The surge has prompted the UK and US governments to require all passengers arriving in their respective countries from China from 5 January to return a negative Covid result before travelling. China’s neighbour India has also ordered random testing of international passengers arriving at its airports.

India will not be at the same risk as China as it has already had a wave that has impacted individual immunity, according to Dr Feigl-Ding.

“Other than Wuhan, and those in other pockets, China never had an exposure wave.”

“The other thing, I would be worried about is exports. China exports a lot. And it could affect a lot of production, so I think there will be an economic fallout, if not Covid fallout,” he explained.

“Tracing new variants is the key. And we have to do a lot of genomic sequencing. Because not all Covid variants are alike.”

“Because if you were infected with Covid one and half or two years ago, your protection against Covid is much weaker now because immunity wanes over a period of time,” he said.

“Two, the virus learns to be more evasive.
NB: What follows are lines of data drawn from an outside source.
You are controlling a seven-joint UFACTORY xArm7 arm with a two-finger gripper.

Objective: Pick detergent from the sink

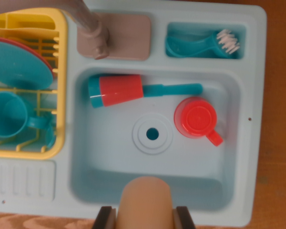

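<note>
A peach-coloured rounded detergent bottle [146, 198] stands at the bottom middle of the wrist view, over the near wall of the pale blue toy sink [229, 191]. My gripper [145, 220] is shut on it, with one dark finger [105, 218] on each side of the bottle. Only the bottle's top end shows; the rest is hidden below the frame edge. It appears lifted above the basin floor.
In the basin lie a red cylinder with a teal handle [121, 89], a red cup [197, 118] and the drain [152, 134]. A teal brush [202, 45] rests in the upper compartment. The taupe faucet [93, 33] rises at the top. A yellow dish rack [59, 95] with teal dishes sits left.
</note>
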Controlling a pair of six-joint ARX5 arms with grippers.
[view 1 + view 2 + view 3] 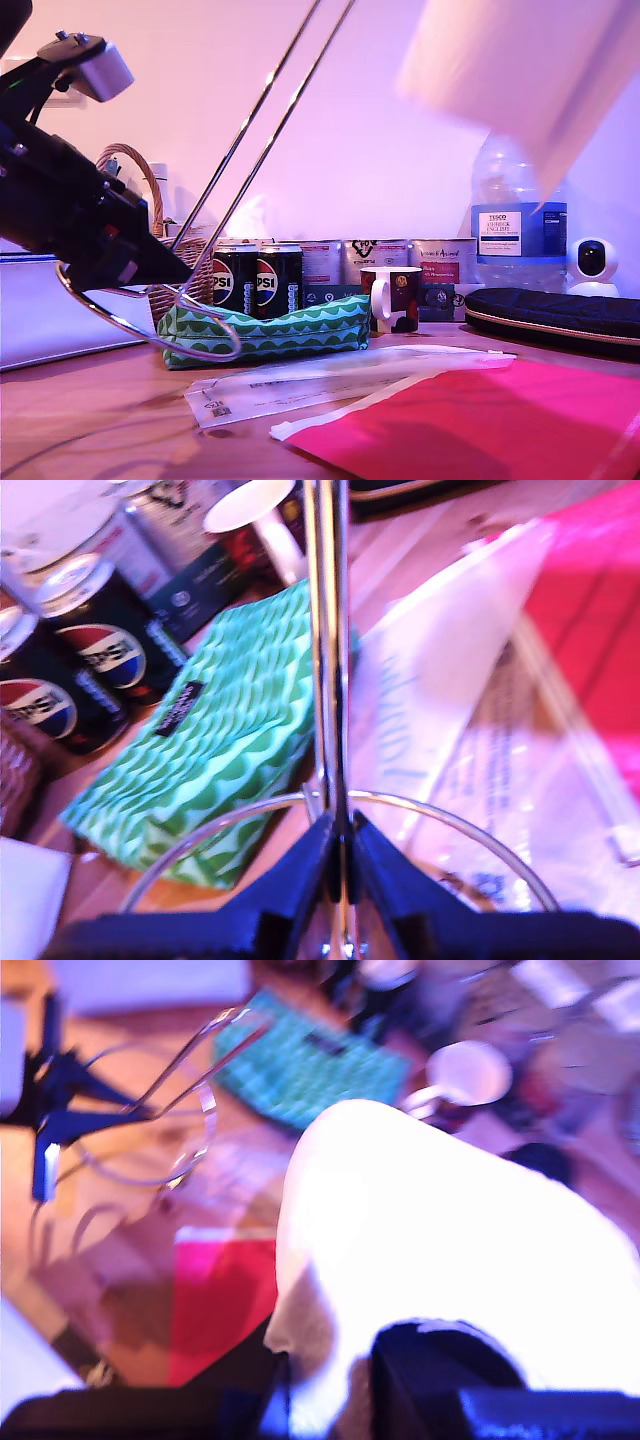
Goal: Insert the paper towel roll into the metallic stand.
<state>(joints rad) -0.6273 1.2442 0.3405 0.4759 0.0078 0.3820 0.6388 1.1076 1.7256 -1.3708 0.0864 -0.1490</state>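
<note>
Wicker basket [150,215] — contents hidden — behind tilted metallic stand [260,130]

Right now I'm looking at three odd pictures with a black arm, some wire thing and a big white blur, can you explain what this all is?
This is a robot with two arms that end in grippers. One picture comes from a camera standing off the arms; the other two come from cameras on the grippers. My first gripper is shut on the metallic stand, a chrome ring with two long rods, held tilted above the table. My second gripper holds the paper towel roll, the white blur at the exterior view's upper right. On the table lie a green patterned pouch, two cola cans, a mug, a pink envelope and a water bottle.
</note>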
You know, early on because nobody was infected, the virus spread as fast as it can. But now, the virus spreads by being more evasive.”
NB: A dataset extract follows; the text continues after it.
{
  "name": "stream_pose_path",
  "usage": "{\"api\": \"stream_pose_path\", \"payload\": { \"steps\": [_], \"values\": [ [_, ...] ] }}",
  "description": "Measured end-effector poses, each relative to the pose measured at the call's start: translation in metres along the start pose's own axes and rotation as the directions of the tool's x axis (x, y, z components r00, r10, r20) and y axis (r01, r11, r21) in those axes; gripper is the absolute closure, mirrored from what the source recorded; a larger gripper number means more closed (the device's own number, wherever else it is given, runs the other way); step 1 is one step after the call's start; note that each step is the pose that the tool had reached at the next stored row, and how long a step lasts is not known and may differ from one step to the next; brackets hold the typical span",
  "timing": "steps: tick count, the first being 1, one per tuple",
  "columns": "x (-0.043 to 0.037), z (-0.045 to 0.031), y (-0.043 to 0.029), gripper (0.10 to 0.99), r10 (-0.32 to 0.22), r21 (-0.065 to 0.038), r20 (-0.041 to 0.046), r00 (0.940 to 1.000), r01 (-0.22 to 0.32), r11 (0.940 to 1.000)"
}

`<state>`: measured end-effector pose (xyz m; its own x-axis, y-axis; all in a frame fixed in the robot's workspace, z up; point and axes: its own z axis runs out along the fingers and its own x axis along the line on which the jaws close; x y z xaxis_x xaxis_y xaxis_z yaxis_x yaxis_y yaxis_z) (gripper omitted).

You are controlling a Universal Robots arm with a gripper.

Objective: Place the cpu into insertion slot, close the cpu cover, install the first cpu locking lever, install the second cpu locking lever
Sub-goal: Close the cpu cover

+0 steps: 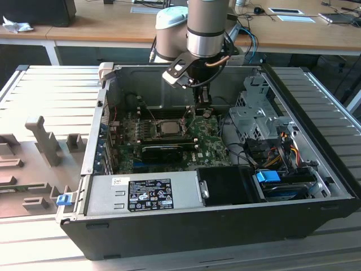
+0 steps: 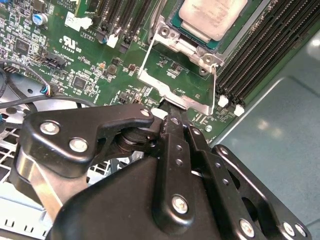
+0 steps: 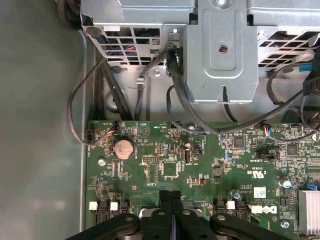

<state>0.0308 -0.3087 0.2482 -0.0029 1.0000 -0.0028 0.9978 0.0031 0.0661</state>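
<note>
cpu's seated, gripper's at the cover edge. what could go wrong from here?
1. The gripper, shut, meets the open cpu cover only at its thin edge; it may slip onto the motherboard.
2. The cpu lies uncovered; a skewed cover could scrape or shift it.
3. A wire lever runs beside the cover and might snag.

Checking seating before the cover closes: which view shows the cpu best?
Second wrist view: the cpu is close, silvery face up, seated in the insertion slot, though cut by the picture's edge. The exterior view shows it whole but small, mid-board. The first wrist view looks at the motherboard beside the drive cage.
</note>
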Motion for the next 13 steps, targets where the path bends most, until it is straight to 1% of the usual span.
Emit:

“If you think about how the original Omicron spread in South Africa, nobody had heard about it in November 2021. And by late November, Omicron exploded. By December and January, it took over the world.”

“Therefore, you have to monitor these through genomic sequencing,” he said, as he warned against more variants. “XBB strain is really bad. It could cause another wave in New York city, which it is. It is not just Covid, but which Covid strain is causing the havoc.”